Instructions to follow: Please write out the listing again, keeping every character the same.

Supplied information:
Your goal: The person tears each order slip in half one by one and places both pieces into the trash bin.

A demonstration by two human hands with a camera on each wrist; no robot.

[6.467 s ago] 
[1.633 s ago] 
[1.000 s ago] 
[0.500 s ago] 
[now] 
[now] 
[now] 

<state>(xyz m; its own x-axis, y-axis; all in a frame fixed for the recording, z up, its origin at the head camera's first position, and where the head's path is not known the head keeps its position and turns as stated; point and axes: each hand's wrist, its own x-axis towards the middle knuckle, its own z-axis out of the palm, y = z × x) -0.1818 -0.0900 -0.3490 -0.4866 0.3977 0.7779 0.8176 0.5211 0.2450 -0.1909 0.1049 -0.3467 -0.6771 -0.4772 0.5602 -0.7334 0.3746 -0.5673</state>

Response to this exercise:
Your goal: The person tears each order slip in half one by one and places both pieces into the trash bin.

A demonstration by two human hands with a camera on each wrist; no robot.

[6.467 s ago] 
[1.633 s ago] 
[1.000 s ago] 
[0.500 s ago] 
[now] 
[now] 
[now] 

<state>(xyz m; its own x-axis, y-axis; all in a frame fixed for the recording, z up, its origin at the head camera's first position, and where the head's path is not known the head keeps its position and turns as stated; point and axes: each hand's wrist, its own x-axis towards the middle knuckle, its own z-axis out of the palm, y = z × x) -0.1818 -0.0900 -0.3490 -0.4866 0.3977 0.7779 0.8176 0.5211 0.2450 -0.1909 0.1049 -0.3467 -0.6771 -0.4772 0.5602 -0.7334 0.3746 -0.5673</state>

This output is complete, so the exercise is closed.